Subdivision Surfaces

Subdivision Surfaces



Introduction

The most common way to model complex smooth surfaces is by using a patchwork of bicubic patches such as BSplines or NURBS.

images/torus.png

However, while they do provide a reliable smooth limit surface definition, bicubic patch surfaces are limited to 2-dimensional topologies, which only describes a very small fraction of real-world shapes. This fundamental parametric limitation requires authoring tools to implementat at least the following functionalities:

  • smooth trimming
  • seams stitching

Both trimming and stitching need to guarantee the smoothness of the model both spatially and temporally as the model is animated. Attempting to meet these requirements introduces a lot of expensive computations and complexity.

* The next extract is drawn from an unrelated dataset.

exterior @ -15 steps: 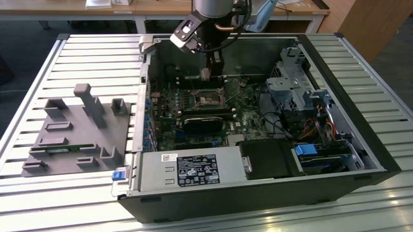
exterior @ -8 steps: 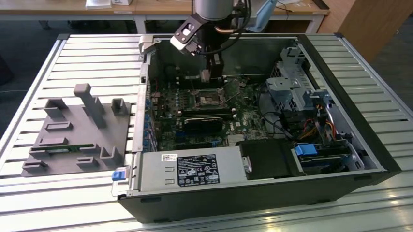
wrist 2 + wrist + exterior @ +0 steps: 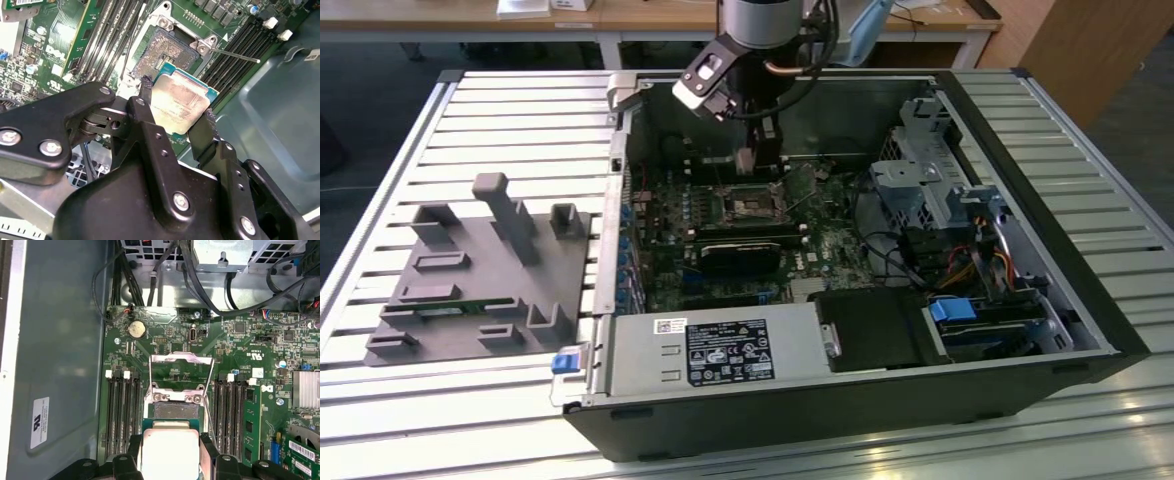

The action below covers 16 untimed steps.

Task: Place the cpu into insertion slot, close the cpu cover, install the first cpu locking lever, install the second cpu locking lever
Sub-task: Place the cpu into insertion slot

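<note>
The cpu (image 3: 182, 100) is a flat square chip with a smudged, silvery-grey metal top on a green-edged base. The hand (image 3: 176, 101) pinches it by two opposite edges between black fingers (image 3: 150, 117). It is held over the insertion slot (image 3: 167, 50) and not seated; the slot's dark pin field lies bare, and the cpu cover (image 3: 182, 358) stands swung open beyond it.

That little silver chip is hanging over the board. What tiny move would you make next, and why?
Probably lower the chip toward the socket. The gripper holds it by two opposite edges above the bare socket, and the cover frame is swung up, out of the way. It looks slightly off-centre, so a small sideways correction may help.
</note>
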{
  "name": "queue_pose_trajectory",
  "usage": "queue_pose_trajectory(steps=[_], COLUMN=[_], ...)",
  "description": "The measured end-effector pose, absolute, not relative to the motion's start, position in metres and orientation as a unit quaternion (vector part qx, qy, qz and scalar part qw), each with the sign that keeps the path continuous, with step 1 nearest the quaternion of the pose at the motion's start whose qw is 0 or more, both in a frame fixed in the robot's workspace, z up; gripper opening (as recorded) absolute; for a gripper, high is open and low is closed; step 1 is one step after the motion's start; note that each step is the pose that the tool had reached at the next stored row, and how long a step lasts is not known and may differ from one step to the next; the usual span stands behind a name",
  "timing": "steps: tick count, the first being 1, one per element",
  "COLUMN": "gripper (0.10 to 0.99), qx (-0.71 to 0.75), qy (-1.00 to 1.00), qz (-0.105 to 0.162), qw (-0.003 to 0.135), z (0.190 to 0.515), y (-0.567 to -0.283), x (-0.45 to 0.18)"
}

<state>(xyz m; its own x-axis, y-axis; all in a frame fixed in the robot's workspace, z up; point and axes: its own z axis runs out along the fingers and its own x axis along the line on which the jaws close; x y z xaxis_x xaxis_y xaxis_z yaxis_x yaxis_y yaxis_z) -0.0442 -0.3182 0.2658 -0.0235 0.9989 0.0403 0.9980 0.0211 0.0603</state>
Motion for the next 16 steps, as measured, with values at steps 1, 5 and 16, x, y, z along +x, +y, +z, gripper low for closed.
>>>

Subdivision surfaces on the other hand can represent arbitrary topologies, and therefore are not constrained by these difficulties.


Arbitrary Topology

A subdivision surface, like a parametric surface, is described by its control mesh of points. The surface itself can approximate or interpolate this control mesh while being piecewise smooth. But where polygonal surfaces require large numbers of data points to approximate being smooth, a subdivision surface is smooth - meaning that polygonal artifacts are never present, no matter how the surface animates or how closely it is viewed.

Ordinary cubic B-spline surfaces are rectangular grids of tensor-product patches. Subdivision surfaces generalize these to control grids with arbitrary connectivity.


Manifold Geometry

Continuous limit surfaces require that the topology be a two-dimensional manifold. It is therefore possible to model non-manifold geometry that cannot be represented with a smooth C2 continuous limit. The following examples show typical cases of non-manifold topological configurations.


Non-Manifold Fan

This "fan" configuration shows an edge shared by 3 distinct faces.

images/nonmanifold_fan.png

With this configuration, it is unclear which face should contribute to the limit surface, as 3 of them share the same edge (which incidentally breaks half-edge cycles in said data-structures). Fan configurations are not limited to 3 incident faces: any configuration where an edge is shared by more than 2 faces incurs the same problem.


Non-Manifold Disconnected Vertex

A vertex is disconnected from any edge and face.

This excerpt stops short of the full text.